Task instructions. What are the lines, copied exactly, from the one containing "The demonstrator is" through the final line of the material? Leave the pictures out.

Given material.
--*--

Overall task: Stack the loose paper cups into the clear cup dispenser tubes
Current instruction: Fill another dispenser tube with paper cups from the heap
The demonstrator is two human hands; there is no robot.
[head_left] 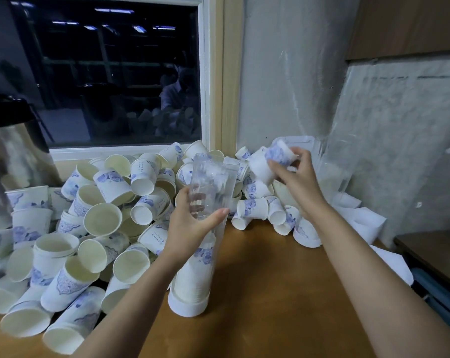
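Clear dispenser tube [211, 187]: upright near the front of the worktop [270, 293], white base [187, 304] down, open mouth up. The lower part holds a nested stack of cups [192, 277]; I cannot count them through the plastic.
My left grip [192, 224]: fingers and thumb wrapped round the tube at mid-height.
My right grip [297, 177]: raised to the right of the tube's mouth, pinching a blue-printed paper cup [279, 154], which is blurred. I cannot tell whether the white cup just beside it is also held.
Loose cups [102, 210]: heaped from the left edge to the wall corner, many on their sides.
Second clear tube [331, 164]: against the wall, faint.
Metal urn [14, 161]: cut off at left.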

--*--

Finished task.
The demonstrator is two human hands; there is no robot.
[head_left] 
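Clear dispenser tube [211, 187]: upright near the front of the worktop [270, 293], white base [187, 304] down, open mouth up. The lower part holds a nested stack of cups [192, 277]; I cannot count them through the plastic.
My left grip [192, 224]: fingers and thumb wrapped round the tube at mid-height.
My right grip [297, 177]: raised to the right of the tube's mouth, pinching a blue-printed paper cup [279, 154], which is blurred. I cannot tell whether the white cup just beside it is also held.
Loose cups [102, 210]: heaped from the left edge to the wall corner, many on their sides.
Second clear tube [331, 164]: against the wall, faint.
Metal urn [14, 161]: cut off at left.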

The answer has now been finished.